Still, Patty bows to the wishes of an elderly relative and continues to send her an email, and she still sends text messages to a small circle of close friends and relatives, including her husband and 20-year-old son, Benjamin.
“I love texting,” Patty said. “It’s very intimate and super helpful,” especially when her husband, Dan, stops shopping and “I want him to pick up coffee.”
About 30 elderly Long Islanders were eager to stay in touch with family, friends and their communities during the pandemic, and turned to TechTime for help navigating the digital age. The 3-year-old Syosset company offers group and private tuition on technology to businesses and individuals, said Wendy Weiss, the company’s owner.
Irene Dicker, a Great Neck senior and retired principal since June 2019, originally approached Weiss for guidance on using Microsoft Word to edit her upcoming self-published book, “Happy Grandparenting,” which draws on her personal and professional experience with children.
Since then, Dicker has also tapped on to Weiss for help with a number of technological issues, such as navigating the multiple chats that pop up simultaneously on her screen and using Zoom on different devices.
While the video chat app has extended Dickers’ life socially during the pandemic, enabling her to virtually participate in synagogue functions and remotely connect with her family and friends, COVID-19 is not the only development that motivates her to log on video chat.
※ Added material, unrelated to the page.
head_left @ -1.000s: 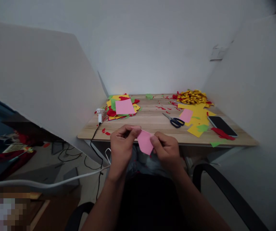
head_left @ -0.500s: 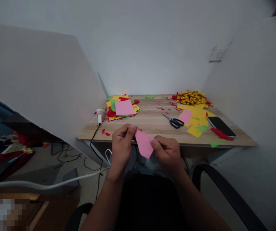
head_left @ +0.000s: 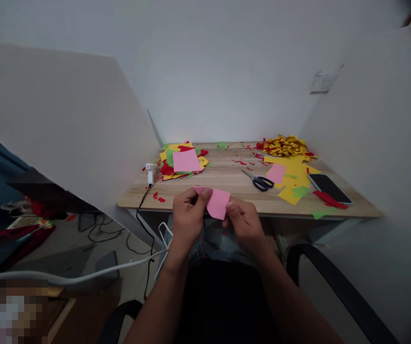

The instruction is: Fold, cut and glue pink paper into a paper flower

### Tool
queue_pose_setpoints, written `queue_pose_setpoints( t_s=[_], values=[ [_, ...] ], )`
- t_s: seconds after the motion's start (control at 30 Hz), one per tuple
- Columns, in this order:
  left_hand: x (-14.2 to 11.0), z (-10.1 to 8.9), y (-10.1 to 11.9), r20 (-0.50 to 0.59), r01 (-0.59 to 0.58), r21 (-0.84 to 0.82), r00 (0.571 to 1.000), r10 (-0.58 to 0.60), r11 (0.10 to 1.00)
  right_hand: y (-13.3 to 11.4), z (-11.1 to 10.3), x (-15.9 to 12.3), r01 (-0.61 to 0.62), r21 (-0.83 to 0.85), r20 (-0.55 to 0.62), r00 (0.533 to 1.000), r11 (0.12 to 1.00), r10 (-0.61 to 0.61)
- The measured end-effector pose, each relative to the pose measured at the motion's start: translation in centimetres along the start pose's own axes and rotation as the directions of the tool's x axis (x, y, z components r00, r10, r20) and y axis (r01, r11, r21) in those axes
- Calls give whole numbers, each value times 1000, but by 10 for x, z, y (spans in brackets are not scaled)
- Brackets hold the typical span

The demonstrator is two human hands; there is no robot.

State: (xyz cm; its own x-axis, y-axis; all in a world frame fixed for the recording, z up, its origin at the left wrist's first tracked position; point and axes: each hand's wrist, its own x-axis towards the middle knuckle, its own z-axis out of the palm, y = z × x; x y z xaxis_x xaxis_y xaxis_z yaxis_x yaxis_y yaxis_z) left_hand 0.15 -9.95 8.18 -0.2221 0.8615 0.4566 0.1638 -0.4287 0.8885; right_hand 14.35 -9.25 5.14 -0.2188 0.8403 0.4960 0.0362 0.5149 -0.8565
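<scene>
A folded piece of pink paper [head_left: 218, 203] is held up between my two hands, just in front of the desk's front edge. My left hand [head_left: 190, 210] pinches its left side between thumb and fingers, and a pink corner shows above that thumb. At its lower right edge, my right hand [head_left: 242, 217] grips it with thumb and fingers; some fingertips are hidden behind the paper. Dark-handled scissors [head_left: 262, 183] lie on the desk beyond my right hand. Past my left hand, a pink sheet [head_left: 186, 161] rests on a pile of coloured paper.
On the right of the wooden desk [head_left: 223, 173] lie yellow paper [head_left: 293, 169], a yellow ruffled bundle [head_left: 286, 145], another pink piece [head_left: 276, 173] and a phone [head_left: 329, 188]. Red scraps are scattered about. A white charger [head_left: 150, 177] with a black cable sits at the left edge.
The pink paper has been turned from a slanted position to a more level one and looks shorter. My left hand has shifted slightly right, and my right hand slightly left.
</scene>
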Motion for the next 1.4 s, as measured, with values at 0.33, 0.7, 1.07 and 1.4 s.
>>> queue_pose_setpoints(
  t_s=[0.33,0.7,1.07,1.4],
  values=[
    [-5,8,0,-130,-19,36,991,24,999,1,21,-10,-34,-23,-95,995,999,32],
    [2,-7,3,-30,-174,53,984,175,983,-9,-3,6,-27,28,68,997,999,25],
    [24,-32,-11,-466,-171,80,864,188,982,0,12,-10,-165,69,125,980,984,156],
    [-7,-4,1,-23,-90,8,996,90,996,-4,24,6,-225,158,250,951,961,182]
  ],
)
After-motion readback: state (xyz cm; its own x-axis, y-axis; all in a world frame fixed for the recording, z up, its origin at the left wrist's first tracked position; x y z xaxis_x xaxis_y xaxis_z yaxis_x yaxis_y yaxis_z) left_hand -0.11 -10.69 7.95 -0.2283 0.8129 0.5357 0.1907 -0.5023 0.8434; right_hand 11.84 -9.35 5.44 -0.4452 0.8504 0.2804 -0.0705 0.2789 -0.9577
The “impossible traffic” on the Cross Bronx Expressway, which she crosses to visit relatives in New Jersey, has also driven her to video chat.
The drive should take 23 minutes, but because it can take as much as three hours, Dicker said, “I try not to drive there, and in addition to rides I get from my daughter, I use Zoom as an alternative.”
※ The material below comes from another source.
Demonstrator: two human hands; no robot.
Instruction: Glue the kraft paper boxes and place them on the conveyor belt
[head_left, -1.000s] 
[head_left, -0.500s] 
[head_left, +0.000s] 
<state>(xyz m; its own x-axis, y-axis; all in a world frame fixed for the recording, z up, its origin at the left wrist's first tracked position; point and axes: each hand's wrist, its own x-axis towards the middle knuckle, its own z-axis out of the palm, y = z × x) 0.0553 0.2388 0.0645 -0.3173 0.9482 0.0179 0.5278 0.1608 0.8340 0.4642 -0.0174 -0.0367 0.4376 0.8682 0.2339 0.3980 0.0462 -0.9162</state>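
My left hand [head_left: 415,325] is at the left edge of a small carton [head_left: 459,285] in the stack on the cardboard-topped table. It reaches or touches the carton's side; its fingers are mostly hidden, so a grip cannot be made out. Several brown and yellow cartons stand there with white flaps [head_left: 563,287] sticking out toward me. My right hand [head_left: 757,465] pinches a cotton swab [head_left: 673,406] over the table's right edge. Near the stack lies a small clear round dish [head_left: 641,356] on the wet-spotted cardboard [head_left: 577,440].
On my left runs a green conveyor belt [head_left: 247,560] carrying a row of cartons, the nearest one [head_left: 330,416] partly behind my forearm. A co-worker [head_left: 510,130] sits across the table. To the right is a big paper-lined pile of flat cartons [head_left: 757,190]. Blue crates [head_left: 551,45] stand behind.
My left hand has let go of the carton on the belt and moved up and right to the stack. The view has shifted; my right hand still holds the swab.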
Take care of your Ps and Qs
With today’s diverse forms of communication, everything from video chat to text messaging is packed with the ability to transcend the boundaries of courtesy, according to Daniel Post Senning, the great-grandson of Emily Post and co-host of the Awesome Etiquette Podcast, from the Emily Post Institute in Waterbury, Vermont.
Here are some of Senning’s tips for showing good manners in the digital age:
Phone calls, emails, text messages
- Be aware of the recipients’ communication styles and connect with them in the way they are most comfortable.
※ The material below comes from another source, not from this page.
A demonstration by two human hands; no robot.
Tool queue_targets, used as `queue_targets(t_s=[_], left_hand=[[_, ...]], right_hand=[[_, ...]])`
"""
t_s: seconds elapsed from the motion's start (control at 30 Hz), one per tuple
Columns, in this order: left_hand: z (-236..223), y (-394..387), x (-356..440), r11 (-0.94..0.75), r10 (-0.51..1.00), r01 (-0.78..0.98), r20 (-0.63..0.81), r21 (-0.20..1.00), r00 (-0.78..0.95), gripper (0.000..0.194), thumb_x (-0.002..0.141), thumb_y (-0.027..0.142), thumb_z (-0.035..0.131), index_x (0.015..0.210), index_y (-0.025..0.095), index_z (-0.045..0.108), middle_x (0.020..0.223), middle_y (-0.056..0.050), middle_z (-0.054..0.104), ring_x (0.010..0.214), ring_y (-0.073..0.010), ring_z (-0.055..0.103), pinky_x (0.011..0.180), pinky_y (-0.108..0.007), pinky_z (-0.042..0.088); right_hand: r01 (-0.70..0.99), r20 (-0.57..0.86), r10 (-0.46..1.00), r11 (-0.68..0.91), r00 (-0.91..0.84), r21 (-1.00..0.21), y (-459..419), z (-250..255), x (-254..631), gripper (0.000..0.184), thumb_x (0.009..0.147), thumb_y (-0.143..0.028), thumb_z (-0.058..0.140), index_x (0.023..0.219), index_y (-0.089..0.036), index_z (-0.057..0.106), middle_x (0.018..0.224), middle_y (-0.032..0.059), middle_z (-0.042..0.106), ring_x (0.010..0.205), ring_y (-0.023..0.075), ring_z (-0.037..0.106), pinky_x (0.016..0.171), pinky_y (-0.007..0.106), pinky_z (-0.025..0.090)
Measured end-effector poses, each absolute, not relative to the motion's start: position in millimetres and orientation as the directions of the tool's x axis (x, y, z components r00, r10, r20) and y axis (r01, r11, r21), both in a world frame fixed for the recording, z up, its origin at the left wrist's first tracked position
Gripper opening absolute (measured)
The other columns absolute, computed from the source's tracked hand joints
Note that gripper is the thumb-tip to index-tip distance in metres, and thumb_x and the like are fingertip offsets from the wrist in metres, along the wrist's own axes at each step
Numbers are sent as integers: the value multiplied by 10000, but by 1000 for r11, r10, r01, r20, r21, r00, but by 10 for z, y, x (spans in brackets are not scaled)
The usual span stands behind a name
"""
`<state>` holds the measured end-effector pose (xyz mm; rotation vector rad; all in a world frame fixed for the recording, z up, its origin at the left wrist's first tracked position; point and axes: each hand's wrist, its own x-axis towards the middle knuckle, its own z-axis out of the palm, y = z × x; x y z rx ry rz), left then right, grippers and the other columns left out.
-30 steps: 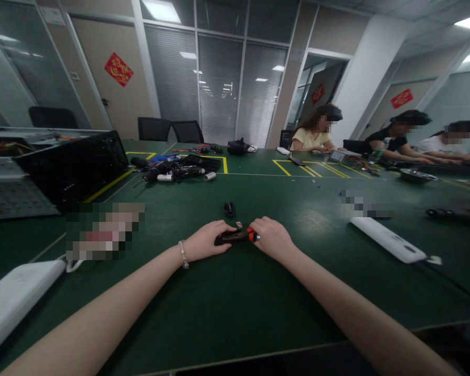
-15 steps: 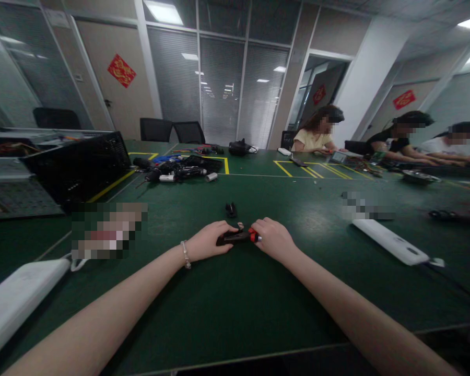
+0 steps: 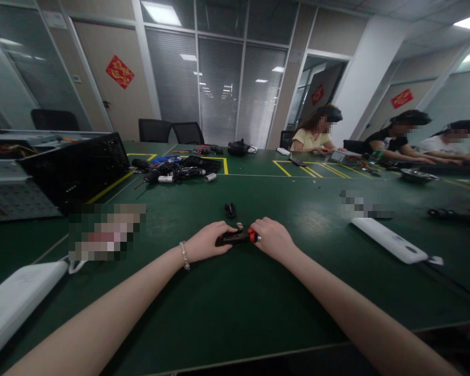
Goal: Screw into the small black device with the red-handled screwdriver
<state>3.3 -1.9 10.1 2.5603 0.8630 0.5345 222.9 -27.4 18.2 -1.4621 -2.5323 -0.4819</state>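
Note:
My left hand (image 3: 208, 240) is closed around the left end of a dark, elongated object (image 3: 235, 238) low over the table. My right hand (image 3: 274, 239) has its fingers curled on a red piece with a silvery end (image 3: 253, 235), which meets the dark object's right end. Whether these are one tool or two parts, I cannot tell. A small light-coloured bit (image 3: 239, 226) shows by my left thumb. Just beyond my hands lies a small black item (image 3: 230, 210) on the green tabletop (image 3: 219, 313).
An open computer case (image 3: 70, 167) stands at the left. Behind my hands is a pile of black tools and cables (image 3: 180, 169). White power banks lie left (image 3: 27, 284) and right (image 3: 389, 240). Several people sit at the far right, one in a yellow top (image 3: 311, 140).
The view has shifted very slightly. Both hands keep almost the same position and hold on the dark object and the red piece.

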Motion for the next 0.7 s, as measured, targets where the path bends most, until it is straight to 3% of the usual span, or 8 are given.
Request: queue_targets(t_s=[0.7], left_hand=[[85, -15, 35, -747, 626, 479, 244, 461, 741, 405, 762, 239, 575, 1154, 219, 474, 982, -43, 532, 882, -186, 509, 786, -312, 406]], right_hand=[[863, 308, 806, 468, -505, 189, -261, 174, 2234, 163, 702, -187, 538, 847, -152, 604, 833, 56, 616, 743, 166, 506, 664, 255, 391]])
- In the company of others, apologize briefly for answering a call or answering a text message – prioritize the people in your presence.
- Limit texts to short messages containing “who, what and where” and follow-up with a phone call for further details.
- Use phone calls to convey emotions and emotional support.
- Subject lines in emails should communicate the essence of the message.
- Send an “ups” with a brief apology after sending an email or text message to an unintentional recipient.
- Acknowledge the arrival of the participants with “hello” or “hello” and their departure with a “goodbye”.
- Before using FaceTime, call the intended recipient to request permission for a video chat.
- Before starting a Zoom session, make an effort to ensure a good connection so as not to delay the start.
- Position the screen camera to give the impression that you have eye contact.
- When you notice people showing signs of fatigue, quit the video chat.